O governo a partir da cúpula religiosa e política é produzido quando Igreja e Estados se expandem com a urbanização, no fim do feudalismo. A Igreja é a única comunidade externa aos feudos. Presente em toda a Europa, muito cedo ela expropria as autoridades locais (os bispos) em favor da Santa Sé. Depois a Cúria lança o projeto de arbitragem sobre os jovens entes nacionais. As fronteiras dos países e as suas formas administrativas ainda são indefinidas. A Igreja da época é um organismo mais desenvolvido do que os Estados, graças aos funcionários (bispos, frades, advogados) que formam a sua eficaz máquina de governo. Aqueles servidores aplicam o Direito Romano. A Santa Sé de então pode ser comparada a uma ONU religiosa e política. O latim internacionaliza a sua ordem, mas seus alvos internacionais ameaçam os príncipes. Nos choques entre governos e papas, os príncipes que disputam a obediência das nações lutam contra o clero. Os juristas da Santa Sé elaboram as mencionadas doutrinas sobre a superioridade do Papa em detrimento dos reis enquanto estes últimos se valem de juristas que os declaram livres dos religiosos. O direito concentra-se no Pontífice ou no Rei.

A Bula Unam Sanctam postula a eminência da autoridade pontifícia. Bonifácio VIII defende os seus direitos contra Felipe IV, da França. O texto deve-se à proibição de envio de taxas para o Vaticano. Os reis precisam daqueles recursos. A Bula os menospreza e exalta o clero, este é o pretexto para proibir o envio de tesouros para Roma. Felipe IV aprisiona o Pontífice que morre humilhado.   A Bula diz que a Igreja possui “um corpo e uma cabeça, não duas cabeças como num monstro”. A soberania pertence ao Papa. A Unam Sanctam ressurge sempre que a Santa Sé está em crise. Em 1913 diz a Enciclopédia Católica: “A Bula define as proposições dogmáticas sobre a unidade da Igreja, a exigência de a ela pertencer para atingir a salvação eterna, o lugar do Papa como suprema cabeça da Igreja, e o dever de submissão ao Papa para integrar a Igreja e, portanto, para conseguir a salvação”. O documento exalta o pontífice contra o poder civil. O rei só deve apoiar “a palavra dos padres pelo terror. O príncipe ajuda os sacerdotes inculcando o medo nos súditos”.

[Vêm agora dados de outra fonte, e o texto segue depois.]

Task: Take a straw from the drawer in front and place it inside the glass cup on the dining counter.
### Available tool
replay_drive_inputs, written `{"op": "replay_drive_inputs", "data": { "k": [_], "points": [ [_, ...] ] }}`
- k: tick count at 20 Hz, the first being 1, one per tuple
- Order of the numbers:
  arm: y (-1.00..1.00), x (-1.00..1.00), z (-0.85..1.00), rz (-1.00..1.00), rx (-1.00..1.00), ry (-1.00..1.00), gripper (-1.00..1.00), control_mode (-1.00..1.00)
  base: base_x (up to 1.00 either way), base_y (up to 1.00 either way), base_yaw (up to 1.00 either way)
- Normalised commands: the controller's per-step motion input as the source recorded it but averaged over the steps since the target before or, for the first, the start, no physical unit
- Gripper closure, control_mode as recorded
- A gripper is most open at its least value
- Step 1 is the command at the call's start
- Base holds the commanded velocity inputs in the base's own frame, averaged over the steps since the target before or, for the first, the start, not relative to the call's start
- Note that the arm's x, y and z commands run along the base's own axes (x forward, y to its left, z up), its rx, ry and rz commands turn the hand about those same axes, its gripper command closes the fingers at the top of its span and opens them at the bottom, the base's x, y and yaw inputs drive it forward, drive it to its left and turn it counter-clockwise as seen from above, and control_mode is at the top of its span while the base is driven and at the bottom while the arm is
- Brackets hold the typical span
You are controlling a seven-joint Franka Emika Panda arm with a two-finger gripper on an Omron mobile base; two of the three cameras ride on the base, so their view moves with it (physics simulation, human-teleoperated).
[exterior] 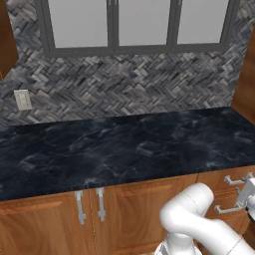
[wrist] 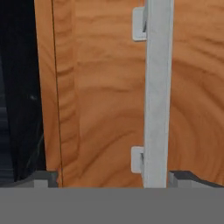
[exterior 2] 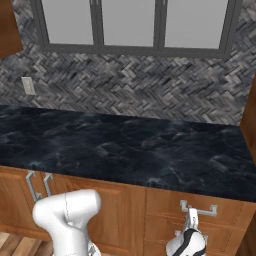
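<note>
The drawer (wrist: 105,109) of orange-brown wood is shut, the top one of a stack under the worktop (exterior: 216,180) (exterior 2: 162,201). Its silver bar handle (wrist: 157,87) runs lengthwise through the hand view, which is rolled a quarter turn. My gripper (wrist: 116,179) is open right in front of the drawer, and the handle stands between the two fingertips, nearer one of them. From the base views, the gripper (exterior: 247,193) (exterior 2: 193,216) hangs just below the worktop's edge at that handle (exterior 2: 199,208). The straw, the glass cup and the dining counter are out of view.
A black marble-look worktop (exterior: 124,144) backed by grey herringbone tiles (exterior: 129,84) spans both base views. Cabinet doors with vertical silver handles (exterior: 79,206) stand left of the drawers. A second drawer handle (exterior: 229,210) sits lower. A wall socket (exterior: 22,99) is at the left.
</note>
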Motion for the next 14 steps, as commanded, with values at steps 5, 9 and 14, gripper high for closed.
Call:
{"op": "replay_drive_inputs", "data": {
  "k": [5, 9, 14],
  "points": [
    [-0.23, 0.13, -0.31, -0.01, 0.0, 0.0, -1.0, -1.0, 0.0, 0.0, 0.0],
    [-0.24, 0.13, -0.28, -0.01, 0.0, 0.0, -1.0, -1.0, 0.0, 0.0, 0.0],
    [-0.18, 0.2, -0.23, -0.01, 0.0, 0.0, -1.0, -1.0, 0.0, 0.0, 0.0]
  ]
}}
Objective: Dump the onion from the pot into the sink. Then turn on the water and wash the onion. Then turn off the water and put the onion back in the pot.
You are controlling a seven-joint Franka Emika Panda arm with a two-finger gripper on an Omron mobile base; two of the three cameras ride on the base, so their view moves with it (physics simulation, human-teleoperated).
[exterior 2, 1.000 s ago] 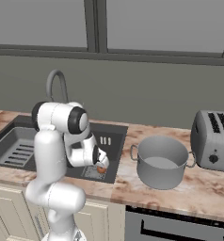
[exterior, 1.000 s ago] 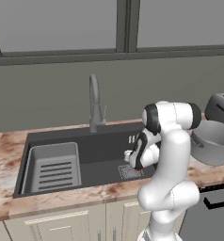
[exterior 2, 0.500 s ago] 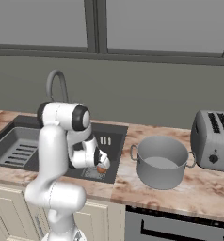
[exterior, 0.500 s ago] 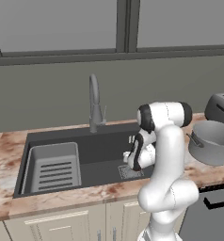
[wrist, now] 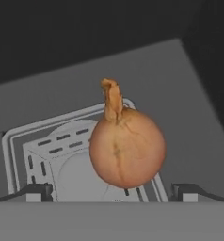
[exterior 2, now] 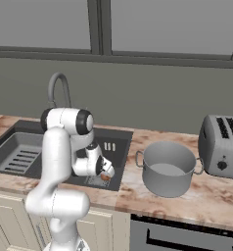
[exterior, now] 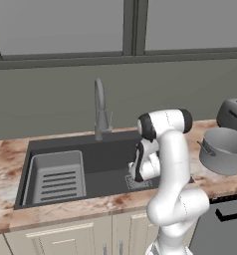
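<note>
Your gripper point(wrist: 112, 190) is down inside the sink point(exterior: 80, 144), wide open, and it holds nothing. The onion point(wrist: 127, 147) lies on the drain grate point(wrist: 48, 153), between the two finger tips point(wrist: 38, 191). If you close too early or too high, the round bulb can slip out and roll over the basin floor. The pot point(exterior 2: 168, 168) stands empty on the counter point(exterior 2: 211, 191), right of the sink.

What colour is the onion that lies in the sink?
Orange-brown, with a darker pointed tip; the onion shows best in the hand view.
</note>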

As coletividades civis e religiosas são pensadas como pessoas fictícias. Na Igreja, o Papa é o ator que representa visivelmente a instituição e o Estado adquire personalidade na figura do Rei. Sem essas personificações, os coletivos seriam acéfalos. Diz Leão XIII (Encíclica Immortale Dei, 1885): “A Igreja e o Estado devem se ligar um ao outro como alma e corpo, que constituem no homem um todo natural”. Esse ideário ergue-se sobre a doutrina de Tomás de Aquino, para quem o universo é linha vertical que desce do Senhor Deus, atravessa os arcanjos e anjos, chega aos sacerdotes, passa aos leigos poderosos e atinge os humildes. A escala cósmica é o eixo do catolicismo. Ela foi imaginada por Dionísio, o Pseudo Areopagita (século V ou VI da era cristã).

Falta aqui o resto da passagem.